YOUR ASSIGNMENT:
Set all of the entries down again precisely as they are written.

PROVIDED MATERIAL: Begin

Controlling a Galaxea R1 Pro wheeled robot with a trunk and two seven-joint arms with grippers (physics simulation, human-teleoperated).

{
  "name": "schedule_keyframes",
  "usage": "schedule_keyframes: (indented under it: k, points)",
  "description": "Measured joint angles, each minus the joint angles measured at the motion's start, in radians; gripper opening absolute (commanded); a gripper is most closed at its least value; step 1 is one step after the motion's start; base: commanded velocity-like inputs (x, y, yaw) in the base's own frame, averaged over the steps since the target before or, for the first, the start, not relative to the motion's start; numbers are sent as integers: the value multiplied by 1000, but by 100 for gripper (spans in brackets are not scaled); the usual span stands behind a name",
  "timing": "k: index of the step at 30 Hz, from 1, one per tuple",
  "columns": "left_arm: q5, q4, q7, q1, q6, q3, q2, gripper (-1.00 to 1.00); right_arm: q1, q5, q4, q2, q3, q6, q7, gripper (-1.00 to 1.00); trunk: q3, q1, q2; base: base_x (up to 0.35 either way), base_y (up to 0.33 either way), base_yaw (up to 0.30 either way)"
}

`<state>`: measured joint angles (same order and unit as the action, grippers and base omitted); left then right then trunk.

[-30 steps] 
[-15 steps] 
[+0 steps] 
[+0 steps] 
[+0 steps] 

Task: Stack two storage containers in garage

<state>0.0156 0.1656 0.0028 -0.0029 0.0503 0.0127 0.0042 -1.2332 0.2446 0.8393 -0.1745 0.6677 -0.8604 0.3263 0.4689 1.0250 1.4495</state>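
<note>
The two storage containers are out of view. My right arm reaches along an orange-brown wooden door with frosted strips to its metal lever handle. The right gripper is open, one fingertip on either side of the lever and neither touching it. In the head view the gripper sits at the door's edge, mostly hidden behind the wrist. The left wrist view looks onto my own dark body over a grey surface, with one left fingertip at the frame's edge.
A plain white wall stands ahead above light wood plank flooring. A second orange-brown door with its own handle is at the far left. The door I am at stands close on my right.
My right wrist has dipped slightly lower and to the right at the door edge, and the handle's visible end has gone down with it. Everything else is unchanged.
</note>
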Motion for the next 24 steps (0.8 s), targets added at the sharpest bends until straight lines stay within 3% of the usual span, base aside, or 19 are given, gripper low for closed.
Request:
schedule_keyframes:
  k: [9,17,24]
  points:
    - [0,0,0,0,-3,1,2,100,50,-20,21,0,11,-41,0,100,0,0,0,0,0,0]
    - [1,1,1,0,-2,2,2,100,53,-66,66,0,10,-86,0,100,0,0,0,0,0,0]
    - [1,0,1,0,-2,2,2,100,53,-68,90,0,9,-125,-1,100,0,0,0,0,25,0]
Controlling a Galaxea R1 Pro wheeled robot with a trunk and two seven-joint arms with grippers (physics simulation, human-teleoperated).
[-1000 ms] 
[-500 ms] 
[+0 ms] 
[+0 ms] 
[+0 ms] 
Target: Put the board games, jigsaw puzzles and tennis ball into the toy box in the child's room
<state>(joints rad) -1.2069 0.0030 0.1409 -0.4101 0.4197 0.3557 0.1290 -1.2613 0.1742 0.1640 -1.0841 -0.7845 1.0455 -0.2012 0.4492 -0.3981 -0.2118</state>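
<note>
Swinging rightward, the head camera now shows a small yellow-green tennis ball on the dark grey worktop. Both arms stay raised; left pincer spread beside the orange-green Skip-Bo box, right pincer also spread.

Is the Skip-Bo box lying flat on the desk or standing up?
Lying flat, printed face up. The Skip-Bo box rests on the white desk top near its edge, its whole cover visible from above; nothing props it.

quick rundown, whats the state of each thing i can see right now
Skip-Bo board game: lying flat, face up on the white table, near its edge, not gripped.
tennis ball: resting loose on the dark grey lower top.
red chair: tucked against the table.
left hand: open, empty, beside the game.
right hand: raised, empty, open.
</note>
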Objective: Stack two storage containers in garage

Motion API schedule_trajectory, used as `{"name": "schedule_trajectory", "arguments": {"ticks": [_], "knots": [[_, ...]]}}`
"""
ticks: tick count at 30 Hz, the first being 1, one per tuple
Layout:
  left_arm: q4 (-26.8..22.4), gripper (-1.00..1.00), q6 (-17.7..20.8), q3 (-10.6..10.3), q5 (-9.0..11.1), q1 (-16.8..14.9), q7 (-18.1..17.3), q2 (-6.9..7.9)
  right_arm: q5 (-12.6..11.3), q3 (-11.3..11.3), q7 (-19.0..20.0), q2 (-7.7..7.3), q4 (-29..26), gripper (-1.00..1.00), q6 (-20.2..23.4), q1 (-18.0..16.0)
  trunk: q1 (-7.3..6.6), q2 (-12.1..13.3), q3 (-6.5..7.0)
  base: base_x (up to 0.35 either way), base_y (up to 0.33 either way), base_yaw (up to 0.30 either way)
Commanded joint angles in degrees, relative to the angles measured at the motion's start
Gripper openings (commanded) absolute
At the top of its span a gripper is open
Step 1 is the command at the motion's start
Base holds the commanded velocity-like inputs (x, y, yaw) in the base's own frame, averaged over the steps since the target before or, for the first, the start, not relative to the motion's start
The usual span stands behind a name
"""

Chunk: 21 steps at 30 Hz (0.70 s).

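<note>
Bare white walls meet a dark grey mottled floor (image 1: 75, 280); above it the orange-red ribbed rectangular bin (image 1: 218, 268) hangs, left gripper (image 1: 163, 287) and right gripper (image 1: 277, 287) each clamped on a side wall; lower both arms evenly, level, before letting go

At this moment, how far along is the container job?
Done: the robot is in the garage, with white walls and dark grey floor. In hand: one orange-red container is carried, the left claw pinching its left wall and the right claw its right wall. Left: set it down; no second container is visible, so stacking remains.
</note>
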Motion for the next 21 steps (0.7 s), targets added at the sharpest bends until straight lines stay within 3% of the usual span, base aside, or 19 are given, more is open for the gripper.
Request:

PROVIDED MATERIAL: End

WRITTEN SOLUTION:
Controlling a Galaxea R1 Pro wheeled robot with a trunk and two seven-joint arms with grippers (physics simulation, human-teleoperated).

{
  "name": "schedule_keyframes",
  "usage": "schedule_keyframes: (indented under it: k, points)",
  "description": "Measured joint angles, each minus the joint angles measured at the motion's start, in radians; gripper opening absolute (commanded); a gripper is most closed at its least value; step 1 is one step after the motion's start; base: commanded velocity-like inputs (x, y, yaw) in the base's own frame, averaged over the steps since the target before or, for the first, the start, not relative to the motion's start; numbers are sent as integers: the value multiplied by 1000, but by 100 for gripper (spans in brackets are not scaled); the usual span stands behind a name",
  "timing": "k: index of the step at 30 Hz, from 1, one per tuple",
  "columns": "left_arm: q5, q4, q7, q1, q6, q3, q2, gripper (-1.00 to 1.00); right_arm: q1, q5, q4, q2, q3, q6, q7, gripper (-1.00 to 1.00); trunk: q3, q1, q2; base: base_x (up to 0.35 either way), base_y (up to 0.33 either way), base_yaw (up to 0.30 either way)"
}

`<state>`: measured joint angles (same order and unit as the action, grippers and base omitted); left then right then trunk.

[-30 steps] 
[-15 steps] 
[+0 steps] 
[+0 steps] 
[+0 steps] 

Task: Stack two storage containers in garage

<state>0.0156 0.1656 0.0028 -0.0029 0.0503 0.0127 0.0042 -1.2332 0.2446 0.8393 -0.1745 0.6677 -0.8604 0.3263 0.4689 1.0250 1.4495</state>
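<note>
The two storage containers are out of view. My right arm reaches along an orange-brown wooden door with frosted strips to its metal lever handle. The right gripper is open, one fingertip on either side of the lever and neither touching it. In the head view the gripper sits at the door's edge, mostly hidden behind the wrist. The left wrist view looks onto my own dark body over a grey surface, with one left fingertip at the frame's edge.
A plain white wall stands ahead above light wood plank flooring. A second orange-brown door with its own handle is at the far left. The door I am at stands close on my right.
My right wrist has dipped slightly lower and to the right at the door edge, and the handle's visible end has gone down with it. Everything else is unchanged.
</note>
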Motion for the next 24 steps (0.8 s), targets added at the sharpest bends until straight lines stay within 3% of the usual span, base aside, or 19 are given, gripper low for closed.
Request:
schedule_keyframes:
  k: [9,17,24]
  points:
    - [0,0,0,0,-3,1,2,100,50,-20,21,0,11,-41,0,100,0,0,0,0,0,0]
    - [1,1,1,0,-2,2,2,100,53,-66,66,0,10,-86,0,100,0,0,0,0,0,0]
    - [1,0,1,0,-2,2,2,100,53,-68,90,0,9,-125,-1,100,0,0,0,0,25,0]
Controlling a Galaxea R1 Pro wheeled robot with a trunk and two seven-joint arms with grippers (physics simulation, human-teleoperated).
[-1000 ms] 
[-500 ms] 
[+0 ms] 
[+0 ms] 
[+0 ms] 
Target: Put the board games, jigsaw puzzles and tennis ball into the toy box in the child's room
<state>(joints rad) -1.2069 0.0030 0.1409 -0.4101 0.4197 0.3557 0.1290 -1.2613 0.1742 0.1640 -1.0841 -0.7845 1.0455 -0.2012 0.4492 -0.3981 -0.2118</state>
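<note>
Swinging rightward, the head camera now shows a small yellow-green tennis ball on the dark grey worktop. Both arms stay raised; left pincer spread beside the orange-green Skip-Bo box, right pincer also spread.

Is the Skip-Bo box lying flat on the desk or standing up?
Lying flat, printed face up. The Skip-Bo box rests on the white desk top near its edge, its whole cover visible from above; nothing props it.

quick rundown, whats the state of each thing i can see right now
Skip-Bo board game: lying flat, face up on the white table, near its edge, not gripped.
tennis ball: resting loose on the dark grey lower top.
red chair: tucked against the table.
left hand: open, empty, beside the game.
right hand: raised, empty, open.
</note>
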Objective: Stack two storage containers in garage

Motion API schedule_trajectory, used as `{"name": "schedule_trajectory", "arguments": {"ticks": [_], "knots": [[_, ...]]}}`
"""
ticks: tick count at 30 Hz, the first being 1, one per tuple
Layout:
  left_arm: q4 (-26.8..22.4), gripper (-1.00..1.00), q6 (-17.7..20.8), q3 (-10.6..10.3), q5 (-9.0..11.1), q1 (-16.8..14.9), q7 (-18.1..17.3), q2 (-6.9..7.9)
  right_arm: q5 (-12.6..11.3), q3 (-11.3..11.3), q7 (-19.0..20.0), q2 (-7.7..7.3), q4 (-29..26), gripper (-1.00..1.00), q6 (-20.2..23.4), q1 (-18.0..16.0)
  trunk: q1 (-7.3..6.6), q2 (-12.1..13.3), q3 (-6.5..7.0)
  base: base_x (up to 0.35 either way), base_y (up to 0.33 either way), base_yaw (up to 0.30 either way)
Commanded joint angles in degrees, relative to the angles measured at the motion's start
Gripper openings (commanded) absolute
At the top of its span a gripper is open
Step 1 is the command at the motion's start
Base holds the commanded velocity-like inputs (x, y, yaw) in the base's own frame, averaged over the steps since the target before or, for the first, the start, not relative to the motion's start
The usual span stands behind a name
"""

Chunk: 21 steps at 30 Hz (0.70 s).

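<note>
Bare white walls meet a dark grey mottled floor (image 1: 75, 280); above it the orange-red ribbed rectangular bin (image 1: 218, 268) hangs, left gripper (image 1: 163, 287) and right gripper (image 1: 277, 287) each clamped on a side wall; lower both arms evenly, level, before letting go

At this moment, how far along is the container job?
Done: the robot is in the garage, with white walls and dark grey floor. In hand: one orange-red container is carried, the left claw pinching its left wall and the right claw its right wall. Left: set it down; no second container is visible, so stacking remains.
</note>
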Motion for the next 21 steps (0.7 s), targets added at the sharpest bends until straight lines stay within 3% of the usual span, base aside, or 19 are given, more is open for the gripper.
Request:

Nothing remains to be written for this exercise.